> WHAT YOU NEED TO DO: The copy must match the data word for word and contain no pictures.

--------

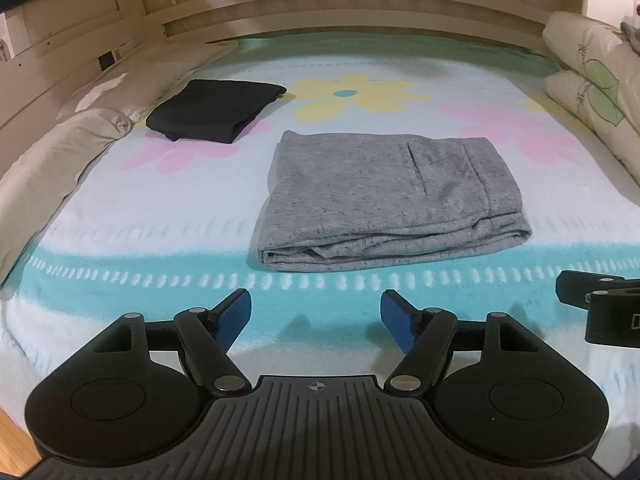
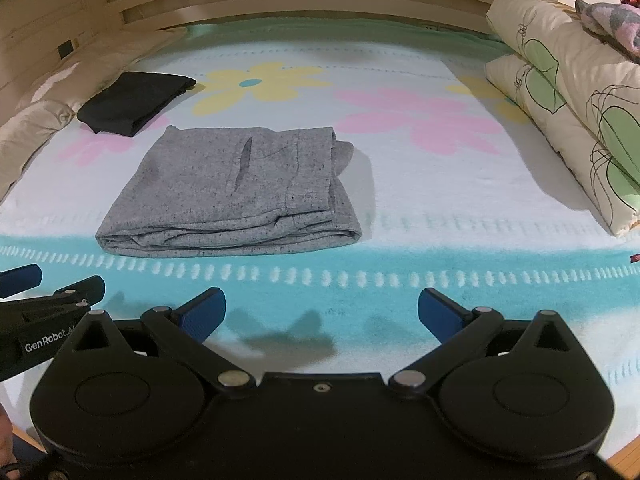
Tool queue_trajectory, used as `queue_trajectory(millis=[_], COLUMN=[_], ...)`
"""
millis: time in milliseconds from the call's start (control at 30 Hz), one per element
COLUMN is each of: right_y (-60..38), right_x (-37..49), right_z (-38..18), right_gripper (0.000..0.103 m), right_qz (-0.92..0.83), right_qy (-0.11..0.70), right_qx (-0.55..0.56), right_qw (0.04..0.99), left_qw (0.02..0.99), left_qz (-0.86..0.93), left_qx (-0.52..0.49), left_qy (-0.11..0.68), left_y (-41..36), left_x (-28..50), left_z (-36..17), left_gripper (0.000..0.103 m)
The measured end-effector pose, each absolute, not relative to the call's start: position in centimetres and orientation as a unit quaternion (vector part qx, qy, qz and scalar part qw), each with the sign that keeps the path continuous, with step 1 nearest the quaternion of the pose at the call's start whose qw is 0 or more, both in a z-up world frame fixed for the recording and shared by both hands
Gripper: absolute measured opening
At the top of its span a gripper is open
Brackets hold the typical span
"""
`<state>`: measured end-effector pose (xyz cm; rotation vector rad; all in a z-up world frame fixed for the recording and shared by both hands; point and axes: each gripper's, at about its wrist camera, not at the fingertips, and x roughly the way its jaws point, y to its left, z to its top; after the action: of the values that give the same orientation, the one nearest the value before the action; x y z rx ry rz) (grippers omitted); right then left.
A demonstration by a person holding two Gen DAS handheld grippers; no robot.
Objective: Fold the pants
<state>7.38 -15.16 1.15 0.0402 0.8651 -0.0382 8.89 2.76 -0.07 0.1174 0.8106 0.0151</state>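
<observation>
The grey pants (image 1: pixel 384 204) lie folded into a flat rectangle on the flowered blanket (image 1: pixel 160 248), pocket slit facing up. They also show in the right wrist view (image 2: pixel 236 196). My left gripper (image 1: pixel 316 318) is open and empty, held over the blanket's teal stripe, short of the pants' near edge. My right gripper (image 2: pixel 320 314) is open and empty, to the right of the pants and nearer than them. Its fingers (image 1: pixel 576 288) show at the right edge of the left wrist view. The left gripper's fingers (image 2: pixel 24 278) show at the left of the right wrist view.
A folded black garment (image 1: pixel 212 110) lies at the back left, also in the right wrist view (image 2: pixel 132 102). A beige duvet (image 1: pixel 48 160) runs along the left side. Stacked leaf-print pillows (image 2: pixel 568 92) line the right. A wooden headboard (image 1: pixel 340 12) is behind.
</observation>
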Motion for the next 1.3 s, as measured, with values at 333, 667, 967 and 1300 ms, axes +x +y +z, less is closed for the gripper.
queue_trajectory(millis=[333, 667, 967, 1300], right_y=[-15.01, -14.93, -15.24, -15.53], right_x=[7.31, 7.28, 7.22, 7.33], right_z=[1.14, 1.31, 1.05, 0.87], right_gripper=[0.102, 0.102, 0.102, 0.102], right_qz=[-0.016, -0.016, -0.024, -0.025], right_qy=[0.421, 0.423, 0.426, 0.429], right_qx=[0.015, 0.018, 0.017, 0.022], right_qw=[0.907, 0.906, 0.904, 0.902], left_qw=[0.916, 0.916, 0.911, 0.909], left_qz=[0.008, 0.006, 0.009, 0.003], left_qx=[0.057, 0.055, 0.056, 0.054], left_qy=[0.398, 0.398, 0.408, 0.413], left_y=[2.80, 2.86, 2.55, 2.36], left_x=[8.93, 8.49, 8.89, 8.84], left_z=[-0.21, 0.10, -0.71, -0.72], left_gripper=[0.070, 0.070, 0.070, 0.070])
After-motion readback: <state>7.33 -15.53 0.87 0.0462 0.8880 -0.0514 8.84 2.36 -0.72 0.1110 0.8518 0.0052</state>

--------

> SOLUTION:
Tool queue_trajectory, used as `queue_trajectory(millis=[_], COLUMN=[_], ...)`
"""
millis: time in milliseconds from the call's start (control at 30 Hz), one per element
COLUMN is each of: right_y (-60..38), right_x (-37..49), right_z (-38..18), right_gripper (0.000..0.103 m), right_qz (-0.92..0.83), right_qy (-0.11..0.70), right_qx (-0.55..0.56), right_qw (0.04..0.99), left_qw (0.02..0.99), left_qz (-0.86..0.93), left_qx (-0.52..0.49), left_qy (-0.11..0.68), left_y (-41..36), left_x (-28..50), left_z (-36..17), left_gripper (0.000..0.103 m)
The measured end-effector pose, each absolute, not relative to the call's start: position in centimetres and orientation as a unit quaternion (vector part qx, qy, qz and scalar part qw), each with the sign that keeps the path continuous, with step 1 nearest the quaternion of the pose at the call's start whose qw is 0 or more, both in a z-up world frame fixed for the recording and shared by both hands
Gripper: absolute measured opening
At the top of its span a gripper is open
Brackets hold the typical span
"""
`<state>`: measured end-effector pose (xyz cm; rotation vector rad; all in a z-up world frame fixed for the recording and shared by both hands; point and axes: each gripper's, at about its wrist camera, not at the fingertips, and x roughly the way its jaws point, y to its left, z to its top; after the action: of the values that give the same orientation, the one nearest the value before the action; x y z rx ry rz) (grippers omitted); right then left.
A demonstration by a person holding two Gen DAS handheld grippers; no robot.
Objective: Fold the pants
<state>7.38 -15.16 1.15 0.0402 0.8651 -0.0382 8.89 2.76 -0.07 0.1174 0.8106 0.0151</state>
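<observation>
The grey pants (image 1: pixel 384 204) lie folded into a flat rectangle on the flowered blanket (image 1: pixel 160 248), pocket slit facing up. They also show in the right wrist view (image 2: pixel 236 196). My left gripper (image 1: pixel 316 318) is open and empty, held over the blanket's teal stripe, short of the pants' near edge. My right gripper (image 2: pixel 320 314) is open and empty, to the right of the pants and nearer than them. Its fingers (image 1: pixel 576 288) show at the right edge of the left wrist view. The left gripper's fingers (image 2: pixel 24 278) show at the left of the right wrist view.
A folded black garment (image 1: pixel 212 110) lies at the back left, also in the right wrist view (image 2: pixel 132 102). A beige duvet (image 1: pixel 48 160) runs along the left side. Stacked leaf-print pillows (image 2: pixel 568 92) line the right. A wooden headboard (image 1: pixel 340 12) is behind.
</observation>
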Motion for the next 1.3 s, as measured, with values at 333, 667, 967 and 1300 ms, axes +x +y +z, less is closed for the gripper.
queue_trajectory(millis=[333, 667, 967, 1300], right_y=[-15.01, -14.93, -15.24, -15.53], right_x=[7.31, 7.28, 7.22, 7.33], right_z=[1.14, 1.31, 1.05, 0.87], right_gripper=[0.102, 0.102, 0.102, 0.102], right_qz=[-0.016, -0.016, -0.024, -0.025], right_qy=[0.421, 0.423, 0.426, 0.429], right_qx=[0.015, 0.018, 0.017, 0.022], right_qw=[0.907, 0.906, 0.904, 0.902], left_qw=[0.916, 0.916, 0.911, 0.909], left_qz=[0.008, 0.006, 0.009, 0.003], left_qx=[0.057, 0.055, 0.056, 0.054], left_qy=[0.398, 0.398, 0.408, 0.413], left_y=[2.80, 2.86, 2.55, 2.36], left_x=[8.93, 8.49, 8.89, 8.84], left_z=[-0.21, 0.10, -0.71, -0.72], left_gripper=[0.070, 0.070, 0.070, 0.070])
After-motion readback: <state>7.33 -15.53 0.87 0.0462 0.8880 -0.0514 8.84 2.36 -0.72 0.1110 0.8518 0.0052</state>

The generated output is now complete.